Elle est en train de basculer dans une nouvelle phase. Les Russes ont tiré les enseignements des 40 premiers jours et c'est plutôt un échec quand on rapporte le gain territorial au niveau de pertes du corps expéditionnaire russe. Donc au lieu d'essayer d'avaler l'Ukraine d'un seul coup, ils font la technique du salami.

"Ils essayent de découper le pays en tranches pour l'avaler tranche par tranche."

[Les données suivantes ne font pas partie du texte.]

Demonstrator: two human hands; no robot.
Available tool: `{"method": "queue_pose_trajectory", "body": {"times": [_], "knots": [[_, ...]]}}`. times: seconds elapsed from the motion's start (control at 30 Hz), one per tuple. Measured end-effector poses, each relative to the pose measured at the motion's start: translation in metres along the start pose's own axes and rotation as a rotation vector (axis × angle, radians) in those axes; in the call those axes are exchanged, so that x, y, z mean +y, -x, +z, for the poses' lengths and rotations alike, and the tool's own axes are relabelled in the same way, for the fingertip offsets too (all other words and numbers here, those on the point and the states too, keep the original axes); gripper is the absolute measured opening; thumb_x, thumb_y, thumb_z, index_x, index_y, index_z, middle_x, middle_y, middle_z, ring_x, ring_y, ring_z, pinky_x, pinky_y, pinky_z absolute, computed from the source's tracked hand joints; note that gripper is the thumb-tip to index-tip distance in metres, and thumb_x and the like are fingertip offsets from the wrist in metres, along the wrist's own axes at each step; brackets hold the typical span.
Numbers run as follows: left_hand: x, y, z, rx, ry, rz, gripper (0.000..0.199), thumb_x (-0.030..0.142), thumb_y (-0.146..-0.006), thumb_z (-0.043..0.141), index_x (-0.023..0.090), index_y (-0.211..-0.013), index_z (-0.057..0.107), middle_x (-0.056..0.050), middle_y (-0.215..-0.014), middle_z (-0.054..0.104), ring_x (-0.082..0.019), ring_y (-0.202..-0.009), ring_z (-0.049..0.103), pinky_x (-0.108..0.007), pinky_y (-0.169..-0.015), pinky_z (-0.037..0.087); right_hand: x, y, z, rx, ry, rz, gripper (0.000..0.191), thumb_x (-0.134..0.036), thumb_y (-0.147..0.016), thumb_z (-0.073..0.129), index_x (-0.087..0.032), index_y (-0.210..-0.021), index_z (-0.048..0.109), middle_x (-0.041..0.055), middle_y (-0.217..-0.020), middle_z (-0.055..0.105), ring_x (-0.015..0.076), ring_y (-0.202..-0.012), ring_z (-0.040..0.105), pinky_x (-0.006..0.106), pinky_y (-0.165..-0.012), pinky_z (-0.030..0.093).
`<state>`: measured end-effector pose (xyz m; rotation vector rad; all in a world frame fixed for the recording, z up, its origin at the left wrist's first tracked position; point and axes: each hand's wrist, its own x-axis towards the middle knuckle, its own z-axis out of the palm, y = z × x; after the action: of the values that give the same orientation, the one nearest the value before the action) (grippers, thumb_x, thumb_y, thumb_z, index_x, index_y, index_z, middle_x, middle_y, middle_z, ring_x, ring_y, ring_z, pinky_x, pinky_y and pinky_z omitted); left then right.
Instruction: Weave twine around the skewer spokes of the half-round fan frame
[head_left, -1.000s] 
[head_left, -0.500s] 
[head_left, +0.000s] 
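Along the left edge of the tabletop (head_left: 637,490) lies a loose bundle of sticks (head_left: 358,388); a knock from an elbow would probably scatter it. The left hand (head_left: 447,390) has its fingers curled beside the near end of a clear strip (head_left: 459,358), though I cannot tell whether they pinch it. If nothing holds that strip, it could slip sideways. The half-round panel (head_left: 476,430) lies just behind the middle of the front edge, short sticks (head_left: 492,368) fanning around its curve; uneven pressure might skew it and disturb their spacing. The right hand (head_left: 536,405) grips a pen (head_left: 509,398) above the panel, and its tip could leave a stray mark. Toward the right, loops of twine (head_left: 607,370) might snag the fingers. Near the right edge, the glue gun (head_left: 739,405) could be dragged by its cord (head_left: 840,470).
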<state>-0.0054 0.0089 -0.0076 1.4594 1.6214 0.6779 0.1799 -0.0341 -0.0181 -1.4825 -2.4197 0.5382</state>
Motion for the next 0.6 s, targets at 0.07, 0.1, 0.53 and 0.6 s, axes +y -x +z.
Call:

Pierre Servent, spécialiste des questions de défense

à franceinfo

Et la grosse tranche c'est le Donbass, parce qu'il reste encore un tiers de ce territoire aux mains des forces ukrainiennes et il y a donc une concentration de force avec des axes de pénétration qui sont en train de s'organiser. Ça va donc être une très grande bataille pour la conquête totale du Donbass.

Une guerre concentrée sur un territoire plus limité, avec plus de soldats au mètre carré, sera-t-elle encore plus sale et violente ?

Je ne saurais pas le dire, elle est déjà très sale et violente depuis le début parce qu'on a tous été choqués par le spectacle des exactions à Boutcha. Mais je pense qu'il doit y avoir d'autres scènes du même type dans d'autres villes que les Russes ont occupées. Ça nous choque parce qu'on voit ces massacres, mais on ne voit pas les civils écrasés dans le théâtre de Marioupol, on ne voit pas ces familles entières noyées dans des caves car le bâtiment leur est tombé dessus et que les canalisations d'eau ont éclaté.

"Cette guerre est dégueulasse depuis le début."

Pierre Servent

à franceinfo

Ces massacres de civils sont-ils commis sur ordre de Moscou ou bien chaque bataillon russe fait ce qu'il veut ?

Il n'y même pas d'ordre de massacre. C'est sui generis, c'est totalement intégré dans le mode de fonctionnement de l'armée russe, tel qu'on a pu le voir en Tchétchénie ou en Syrie. C'est aussi un historique dans l'Armée rouge durant la Seconde Guerre mondiale. Rappelez-vous les exécutions massives de prisonniers et d'officiers polonais en 1940 : plus de 22 000 exécutés d'une balle dans la nuque par le NKVD. C'est également les viols massifs en Allemagne en 1945, on parle de 2 à 3 millions de femmes violées. Il y a un rapport à la violence qui est très fort chez les Russes, et qui est déjà une violence que vit le soldat russe lui-même dans le rapport des officiers aux soldats. Il n'y a pratiquement pas de sous-officier dans le corps militaire russe, contrairement aux armées modernes qui ont un corps de sous-officiers très important. Il n'y a donc pas de tampon ou de souplesse entre l'officier qui peut se comporter comme une sorte de féodal face à son moujik. Donc il y a déjà une violence dans l'armée russe, une violence qui ne demande qu'à déborder et à s'exprimer sur des théâtres de guerre.

Le Times annonce que Londres pourrait envoyer des blindés en Ukraine : quelle serait la réaction de Moscou ? Faut-il armer plus lourdement l'Ukraine comme le réclame Kiev ?

J'aurais tendance à dire qu'il ne faut pas tenir compte de la réaction de Moscou, on ne va pas se mettre dans une position de peur par rapport au Kremlin. Il y a une bascule : l'Otan n'entrera pas en guerre frontalement avec la Russie en rentrant en Ukraine.

"En revanche, il faut arrêter aujourd'hui ces distingos entre arme offensive et défensive : une arme, c'est une arme, elle est faite pour tuer et là il faut passer à des moyens plus lourds." 

Pierre Servent

à franceinfo

Il y a des prises de conscience, ça bouge du côté de cet apport d'armes, mais avec une difficulté : le théâtre du Donbass est à 1 000 kilomètres de la frontière polonaise, donc très loin des sources d'approvisionnement. Donc pour apporter du matériel lourd dans la zone où vont se concentrer les combats de ces prochaines semaines, ça va être difficile. À l'inverse, les Russes ont raccourci leur ligne d'approvisionnement, donc ça leur donne un avantage.